In 2024, President Joe Biden awarded Jones the Presidential Medal of Freedom, the nation’s highest civilian honor. Jones taught at Stanford and the University of San Francisco, where he co-founded the university’s Institute for Nonviolence and Social Justice. In 2022, the institute honored Jones at a ceremony attended by singer Joan Baez, attorney and prominent social justice activist Bryan Stevenson, among others.
“Our father lived a life of conscience,” Jones’ family wrote in their statement. “He believed, until his final days, that an idea whose time has come is more powerful than the march of any army. We are grateful beyond words for the love, the prayers, and the friendships that sustained him, and us, across this long and remarkable life.”
As Deadline reported in February, it was Golden State Warriors Coach Steve Kerr who introduced Jones to Curry, the team’s All-Star guard.
“[Jones] came and spoke to our team years ago,” Kerr told us. “He’s from San Francisco and we invited him to come speak to the group, and that was the impetus behind Steph’s idea to do the documentary.”
Proudfoot, whose credits include the Oscar-winning The Queen of Basketball (on which Curry served as an executive producer) and Oscar winner The Last Repair Shop, provided a statement to Deadline exclusively.

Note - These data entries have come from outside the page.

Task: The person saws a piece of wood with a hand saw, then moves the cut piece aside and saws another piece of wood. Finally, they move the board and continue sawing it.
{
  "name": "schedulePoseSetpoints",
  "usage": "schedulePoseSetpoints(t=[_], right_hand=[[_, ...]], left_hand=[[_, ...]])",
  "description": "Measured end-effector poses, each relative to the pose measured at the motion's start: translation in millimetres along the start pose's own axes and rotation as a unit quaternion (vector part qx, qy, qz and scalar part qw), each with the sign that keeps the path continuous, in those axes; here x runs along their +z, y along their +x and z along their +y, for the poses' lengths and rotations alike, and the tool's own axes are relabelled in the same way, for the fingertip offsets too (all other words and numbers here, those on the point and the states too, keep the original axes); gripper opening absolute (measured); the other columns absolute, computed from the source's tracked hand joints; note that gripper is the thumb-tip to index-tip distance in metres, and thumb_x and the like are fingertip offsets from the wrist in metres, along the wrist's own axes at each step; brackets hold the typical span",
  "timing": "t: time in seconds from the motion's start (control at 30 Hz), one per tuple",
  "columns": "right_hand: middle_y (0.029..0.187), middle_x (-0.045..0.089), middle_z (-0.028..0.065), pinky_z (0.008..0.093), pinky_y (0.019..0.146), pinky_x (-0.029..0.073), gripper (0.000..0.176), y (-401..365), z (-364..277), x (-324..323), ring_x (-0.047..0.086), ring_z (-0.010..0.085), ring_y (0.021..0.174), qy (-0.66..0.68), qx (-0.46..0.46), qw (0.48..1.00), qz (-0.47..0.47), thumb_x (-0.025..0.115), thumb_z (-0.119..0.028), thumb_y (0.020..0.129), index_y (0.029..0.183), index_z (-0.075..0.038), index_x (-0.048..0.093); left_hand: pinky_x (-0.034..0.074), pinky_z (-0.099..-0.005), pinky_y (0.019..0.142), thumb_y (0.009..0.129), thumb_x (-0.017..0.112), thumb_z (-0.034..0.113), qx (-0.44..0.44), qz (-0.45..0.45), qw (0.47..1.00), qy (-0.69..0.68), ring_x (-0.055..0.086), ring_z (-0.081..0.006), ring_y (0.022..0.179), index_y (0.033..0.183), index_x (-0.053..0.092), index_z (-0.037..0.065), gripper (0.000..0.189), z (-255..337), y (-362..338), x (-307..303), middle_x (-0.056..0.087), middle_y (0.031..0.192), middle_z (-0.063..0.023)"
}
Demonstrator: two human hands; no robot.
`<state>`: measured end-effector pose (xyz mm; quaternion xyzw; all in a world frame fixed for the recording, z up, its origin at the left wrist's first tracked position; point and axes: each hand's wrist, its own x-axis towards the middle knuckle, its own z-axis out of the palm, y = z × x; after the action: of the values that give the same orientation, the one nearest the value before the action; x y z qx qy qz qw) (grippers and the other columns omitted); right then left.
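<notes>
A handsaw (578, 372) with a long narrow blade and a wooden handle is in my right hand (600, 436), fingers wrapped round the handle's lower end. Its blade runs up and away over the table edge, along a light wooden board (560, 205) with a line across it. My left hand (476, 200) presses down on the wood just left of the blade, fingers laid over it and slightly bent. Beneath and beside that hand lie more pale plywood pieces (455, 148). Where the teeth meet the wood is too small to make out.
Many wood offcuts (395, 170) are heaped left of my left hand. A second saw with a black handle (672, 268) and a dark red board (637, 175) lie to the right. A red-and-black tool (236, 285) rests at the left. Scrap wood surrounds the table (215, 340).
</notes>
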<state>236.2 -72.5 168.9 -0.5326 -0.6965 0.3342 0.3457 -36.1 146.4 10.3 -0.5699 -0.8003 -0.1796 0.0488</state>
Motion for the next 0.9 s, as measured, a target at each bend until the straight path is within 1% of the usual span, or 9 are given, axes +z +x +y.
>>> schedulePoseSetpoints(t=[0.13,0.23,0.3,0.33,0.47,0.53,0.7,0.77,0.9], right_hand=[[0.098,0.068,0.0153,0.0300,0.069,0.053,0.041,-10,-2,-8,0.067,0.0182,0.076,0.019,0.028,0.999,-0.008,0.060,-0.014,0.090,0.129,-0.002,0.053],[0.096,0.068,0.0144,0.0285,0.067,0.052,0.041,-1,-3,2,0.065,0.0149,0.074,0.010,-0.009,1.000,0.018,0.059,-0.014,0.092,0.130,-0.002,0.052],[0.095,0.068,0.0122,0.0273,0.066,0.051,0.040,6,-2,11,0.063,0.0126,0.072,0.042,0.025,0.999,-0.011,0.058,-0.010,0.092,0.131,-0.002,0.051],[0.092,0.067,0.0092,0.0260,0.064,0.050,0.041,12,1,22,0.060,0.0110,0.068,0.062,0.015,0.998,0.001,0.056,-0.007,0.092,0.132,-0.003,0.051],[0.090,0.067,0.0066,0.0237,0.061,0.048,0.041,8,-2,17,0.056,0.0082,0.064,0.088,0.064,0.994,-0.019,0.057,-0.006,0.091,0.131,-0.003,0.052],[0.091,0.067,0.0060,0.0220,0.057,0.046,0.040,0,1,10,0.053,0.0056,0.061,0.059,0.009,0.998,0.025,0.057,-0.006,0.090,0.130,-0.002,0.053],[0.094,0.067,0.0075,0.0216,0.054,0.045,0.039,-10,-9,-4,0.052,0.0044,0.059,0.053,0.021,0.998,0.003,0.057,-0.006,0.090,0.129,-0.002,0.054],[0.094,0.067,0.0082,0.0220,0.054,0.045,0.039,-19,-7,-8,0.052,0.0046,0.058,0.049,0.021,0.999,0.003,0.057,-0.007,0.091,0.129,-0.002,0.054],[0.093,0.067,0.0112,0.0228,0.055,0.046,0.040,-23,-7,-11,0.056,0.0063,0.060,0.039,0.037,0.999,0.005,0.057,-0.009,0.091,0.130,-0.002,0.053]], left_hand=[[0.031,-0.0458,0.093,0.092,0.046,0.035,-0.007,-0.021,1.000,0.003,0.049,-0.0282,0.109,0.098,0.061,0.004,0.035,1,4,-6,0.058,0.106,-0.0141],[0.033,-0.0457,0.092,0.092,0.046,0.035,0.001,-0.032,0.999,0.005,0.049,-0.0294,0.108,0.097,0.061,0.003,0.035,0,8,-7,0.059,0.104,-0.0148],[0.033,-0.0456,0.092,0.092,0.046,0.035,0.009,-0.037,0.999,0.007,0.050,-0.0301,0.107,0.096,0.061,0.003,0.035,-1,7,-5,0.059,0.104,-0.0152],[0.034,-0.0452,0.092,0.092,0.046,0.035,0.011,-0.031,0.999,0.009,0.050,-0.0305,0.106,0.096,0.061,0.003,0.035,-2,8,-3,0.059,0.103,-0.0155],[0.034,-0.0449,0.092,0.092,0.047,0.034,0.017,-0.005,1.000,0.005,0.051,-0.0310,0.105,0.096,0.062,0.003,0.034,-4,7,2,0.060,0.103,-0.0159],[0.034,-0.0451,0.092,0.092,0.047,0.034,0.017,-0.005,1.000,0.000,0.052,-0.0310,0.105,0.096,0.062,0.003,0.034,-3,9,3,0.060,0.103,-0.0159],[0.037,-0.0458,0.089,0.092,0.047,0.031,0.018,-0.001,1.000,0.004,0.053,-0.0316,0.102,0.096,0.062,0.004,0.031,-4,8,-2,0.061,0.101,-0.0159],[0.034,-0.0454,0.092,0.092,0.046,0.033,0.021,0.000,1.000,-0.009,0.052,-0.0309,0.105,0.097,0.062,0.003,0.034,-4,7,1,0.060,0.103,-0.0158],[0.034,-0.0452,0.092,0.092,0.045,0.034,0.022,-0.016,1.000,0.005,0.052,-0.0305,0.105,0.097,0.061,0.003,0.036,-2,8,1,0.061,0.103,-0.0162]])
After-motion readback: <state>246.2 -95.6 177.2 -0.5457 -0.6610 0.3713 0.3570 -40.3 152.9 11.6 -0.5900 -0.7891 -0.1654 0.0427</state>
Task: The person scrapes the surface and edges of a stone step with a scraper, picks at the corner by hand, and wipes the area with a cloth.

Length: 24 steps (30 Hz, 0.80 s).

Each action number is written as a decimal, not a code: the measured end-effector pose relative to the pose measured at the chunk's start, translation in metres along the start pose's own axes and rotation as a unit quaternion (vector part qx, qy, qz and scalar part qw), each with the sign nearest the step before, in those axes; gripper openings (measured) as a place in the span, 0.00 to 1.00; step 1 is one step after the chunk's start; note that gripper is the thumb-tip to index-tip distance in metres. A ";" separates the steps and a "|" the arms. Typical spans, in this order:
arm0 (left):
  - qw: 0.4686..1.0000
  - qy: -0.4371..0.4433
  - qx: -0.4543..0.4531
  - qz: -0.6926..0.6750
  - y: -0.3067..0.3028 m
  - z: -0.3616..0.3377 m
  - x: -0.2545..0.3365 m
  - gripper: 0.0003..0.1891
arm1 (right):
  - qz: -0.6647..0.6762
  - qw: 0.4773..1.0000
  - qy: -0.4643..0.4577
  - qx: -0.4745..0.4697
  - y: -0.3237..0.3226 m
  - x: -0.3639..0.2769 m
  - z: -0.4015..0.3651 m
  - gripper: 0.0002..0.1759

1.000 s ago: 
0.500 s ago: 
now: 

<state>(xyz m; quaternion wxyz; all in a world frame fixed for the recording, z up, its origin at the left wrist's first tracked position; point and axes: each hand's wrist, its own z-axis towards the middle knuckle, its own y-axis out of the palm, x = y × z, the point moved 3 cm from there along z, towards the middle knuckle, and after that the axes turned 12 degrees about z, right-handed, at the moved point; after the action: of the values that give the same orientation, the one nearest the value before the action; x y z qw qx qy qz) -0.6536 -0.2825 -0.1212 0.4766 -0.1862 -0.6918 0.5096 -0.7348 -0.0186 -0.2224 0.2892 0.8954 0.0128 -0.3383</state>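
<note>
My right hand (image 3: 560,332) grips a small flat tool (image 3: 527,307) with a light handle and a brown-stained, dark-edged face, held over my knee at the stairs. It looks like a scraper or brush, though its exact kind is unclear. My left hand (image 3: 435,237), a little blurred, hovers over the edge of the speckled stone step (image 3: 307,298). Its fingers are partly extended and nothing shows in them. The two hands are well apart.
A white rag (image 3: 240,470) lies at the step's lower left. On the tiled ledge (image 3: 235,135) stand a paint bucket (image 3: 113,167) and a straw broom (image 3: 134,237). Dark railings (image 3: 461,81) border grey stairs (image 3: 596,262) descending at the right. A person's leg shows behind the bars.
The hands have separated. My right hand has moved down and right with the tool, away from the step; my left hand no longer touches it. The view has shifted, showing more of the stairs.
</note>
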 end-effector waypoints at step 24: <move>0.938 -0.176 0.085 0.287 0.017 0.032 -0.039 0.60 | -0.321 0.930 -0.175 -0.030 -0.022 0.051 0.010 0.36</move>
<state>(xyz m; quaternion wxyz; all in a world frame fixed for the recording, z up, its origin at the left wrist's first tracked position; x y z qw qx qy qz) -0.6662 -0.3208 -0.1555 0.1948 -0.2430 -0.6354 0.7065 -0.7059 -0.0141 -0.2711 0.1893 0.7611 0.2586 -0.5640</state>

“I know Stephen and I and the whole filmmaking team are heartbroken for Clarence’s family at the devastating loss of a great man,” he wrote. “We are also deeply grateful to have had the chance to preserve his incredible story. Clarence B. Jones started his career as an IP copyright lawyer in Hollywood in the late 1950s. At the time, he lived in a beautiful home in Altadena which miraculously survived the fires last year. He was called to a life of purpose by Rev. Dr. Martin Luther King Jr. himself and bravely gave up his lucrative job in Hollywood to devote his life to racial justice.”
Proudfoot added, “Let his story serve as an example of the power we all have to make sacrifices and live lives of purpose.”
The family says a memorial and a public celebration of Jones’ life will be held on dates to be announced.